Rachael began working in the food industry with her very first job at a bakery across the street from her childhood home. Of which she said, “It was more out of convenience than anything else, but I fell in love with it really quickly, and then it just sort of became all I knew.”
For years, Rachael worked in various restaurants in every role imaginable. It was upon moving to Lancaster, though, and working at a not-yet-open John J. Jeffries when she made the decision to go to culinary school.
“I was really lucky to be able to experience and see that,” Rachael said of her time at both John J. Jeffries and culinary school, referring to the unique art of local, sustainable sourcing at John. J. Jeffries and the eclectic variety of chefs from whom she learned in Philadelphia at culinary school.
Her time at Commonwealth on Queen originally began with an offer simply to manage a not-yet-named café in Lancaster City, but which quickly became a partnership. Rachael hit the ground running in the only way that made sense to her, feeding people fresh, locally sourced, healthful food.
“Our niche is that we are a fresh café that features local ingredients on a seasonal, chef-inspired menu,” she shared of Commonwealth on Queen. For this, Rachel is grateful for the café’s proximity to such fertile land, sharing, “Especially living here in Lancaster, in this City in the middle of all of these farms. I like a good story, so every ingredient we have, I can tell you why and who made it, and I really love all of that.”
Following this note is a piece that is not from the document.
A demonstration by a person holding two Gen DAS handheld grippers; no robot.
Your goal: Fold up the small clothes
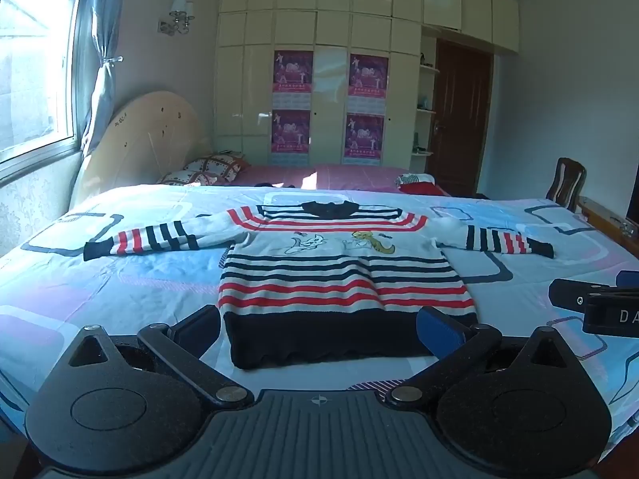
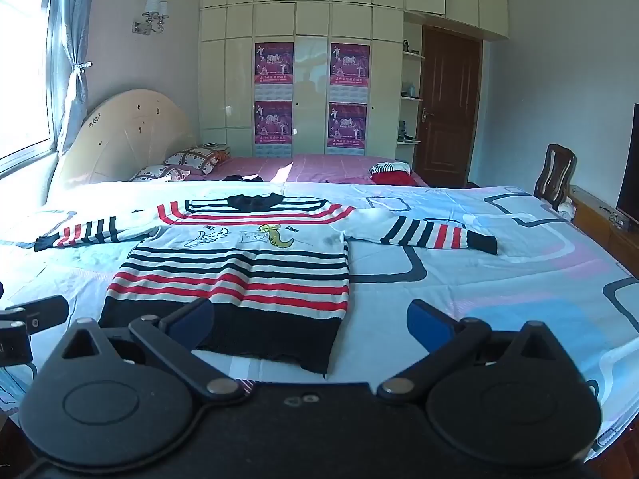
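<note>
Sweater [image 1: 343, 279]: one, striped navy, red and white, laid flat on the near bed [image 1: 120, 291], front up, both sleeves stretched out to the sides. Its navy hem lies nearest the cameras and its dark collar farthest. Two cartoon figures sit across the chest.

Two grippers are in view. The left gripper [image 1: 319, 331] hangs just before the hem, its two blue-padded fingers spread wide, one to each side of the hem's width, nothing between the pads. The right gripper [image 2: 311, 321] is likewise spread wide and empty; its left finger sits in front of the hem's navy band, its right finger over bare sheet beside the sweater's right edge. Whether any finger touches the cloth cannot be told. Each gripper shows at the edge of the other's view.

Beyond the near bed stands a second bed [image 2: 327, 167] with a pink cover. On it lie two patterned pillows [image 2: 191, 159], one small pile of red and striped clothes [image 2: 391, 173], and one dark item [image 2: 243, 178] too small to make out. Four purple posters [image 2: 273, 64] hang on the cream wardrobe [image 2: 311, 20], two over two. One brown door [image 2: 447, 107], one wooden chair [image 2: 555, 175], one wall lamp [image 2: 153, 14] and one window [image 2: 24, 76] with a tied curtain complete the room.
</note>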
With being just down the street, Market became a place where Rachael could cultivate those stories.
“I’m inspired by Market and grateful for it,” she said. “Before the café was even open, for our first menu, the very first edition of our tiny menu, I literally just walked through Market and saw the ingredients that I liked, that I knew would be available to me seasonally, and ongoing.”
A bit more calculated now, Rachael and her team let their diverse palates complement one another and guide them through Market when curating their menus, keeping it simple so as to let the seasonal ingredients shine.
Rachael visits Market two days each week, with standing orders at a few stands and day-of orders at others. Not only is she proud to have Market as a blocks-away resource for fresh food, but she’s gotten pretty good at her Market shopping, too. She chuckled, “I can get in and out in about 30 minutes. I pretty much have it down to an exact science.”
Just as Market is for the community, Rachael shared a similar, beautiful sentiment about why she does what she does, “We’re commonwealth. We’re for the people.” It is a simple idea, stemming from her lifelong appreciation for the fresh, healthful food that she continues to share here in Lancaster.